The bed creaked as I climbed onto it fully clothed with my letter opener clutched tightly in my hand. I didn’t know what to expect or what to do. All of this worrying could have been for nothing. But, now I had a new problem. I had a baby to protect, and Kenisha was somebody’s baby too. Now it was up to me to get all of us away from Genesis. My pillow was soaked with tears by the time exhaustion sank in. I crashed into a restless sleep filled with running shadows fucking and Genesis yelling.

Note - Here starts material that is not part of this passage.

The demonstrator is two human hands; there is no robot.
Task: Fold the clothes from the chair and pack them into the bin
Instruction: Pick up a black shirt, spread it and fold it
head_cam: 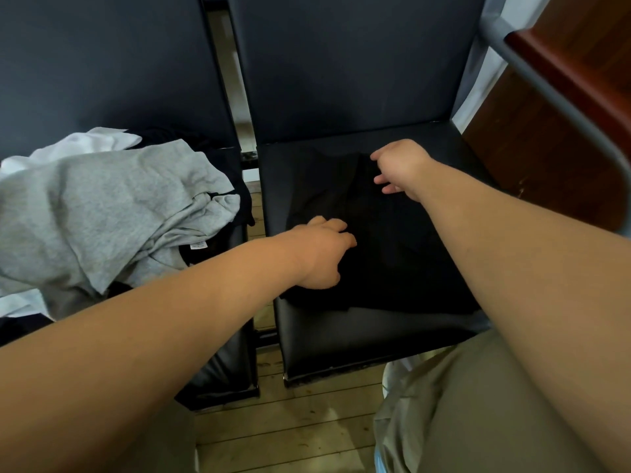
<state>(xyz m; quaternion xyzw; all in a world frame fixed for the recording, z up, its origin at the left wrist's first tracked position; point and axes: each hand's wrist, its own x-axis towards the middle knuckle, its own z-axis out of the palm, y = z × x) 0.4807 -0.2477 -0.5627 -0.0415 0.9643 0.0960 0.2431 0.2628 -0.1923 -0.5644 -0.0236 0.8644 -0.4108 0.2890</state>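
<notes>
A black garment (392, 254) lies partly folded on the seat of the right black chair (358, 339). My left hand (324, 254) rests on the garment's left part with its fingers curled into the cloth at a fold edge. My right hand (399, 162) is at the garment's far edge, fingers bent down and pinching the fabric there. On the left chair (225, 373) sits a heap of clothes: a grey shirt (102, 206) on top, a white piece (102, 141) behind it and black cloth underneath.
Both chairs have tall dark backrests. A reddish wooden cabinet (563, 124) and a grey metal bar (546, 80) stand to the right. Wooden floor boards (290, 435) show below. My khaki-clad legs fill the lower right; a whitish rim (392, 373) peeks out beside them.
</notes>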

I jerked awake with the sun streaming through the blinds smacking me in the face, feeling like
I hadn’t slept at all. A wave of nausea sent me scrambling to the bathroom. I dry heaved until my throat was raw and my stomach muscles felt sore and strained. This was a whole new experience. I didn’t have a single day of morning sickness when I’d gotten pregnant with Swiss’s baby. That shit felt like it was a whole lifetime ago. All the old chapters of my life combined didn’t have anything on the pages I was writing with Genesis. How the hell can I even approach him about a baby after seeing what he’s done to Kenisha? What if we had a daughter? What if something happened to me and she was left with him?
There was no way I could get rid of my baby, not again. But now, I’d have to live, knowing I’d made a child with a monster. He didn’t even seem real to me after what I’d seen. Nothing about Genesis felt real or genuine. I stared at myself in the mirror with unseeing eyes. Where was Shandy when I really needed her? I hadn’t heard from her at all since the night I packed my shit and left. Revenge felt good in the moment, but now a million questions came up whenever I thought about her. Aris hadn’t even crossed my mind when I did what I did. And I had way too much pride to call and ask her if they were okay. Without Shandy, without Denise, there was no one for me to confide in; there was nowhere for me to run and hide until things felt safe.
A knock at my bedroom door scared the devil out of me.
“I’m in the bathroom,” I called out in a shaky voice.
“I hope you slept as well as I did. I’m making us all breakfast, so come on before Hungry Jack eats everything in the house,” Genesis yelled back.
I didn’t have the strength or the will to respond. There was no way I’d be able to face them both together at the table. Let alone eat anything. I dawdled for as long as I possibly could, taking an extralong shower, washing my hair, and scrubbing my body over and over. I dabbed foundation under my eyes to hide the dark circles. There was no erasing what I’d seen; there wasn’t going to be any looking past it. I’d have to find a way to address this, and then I’d have to deal with the outcome.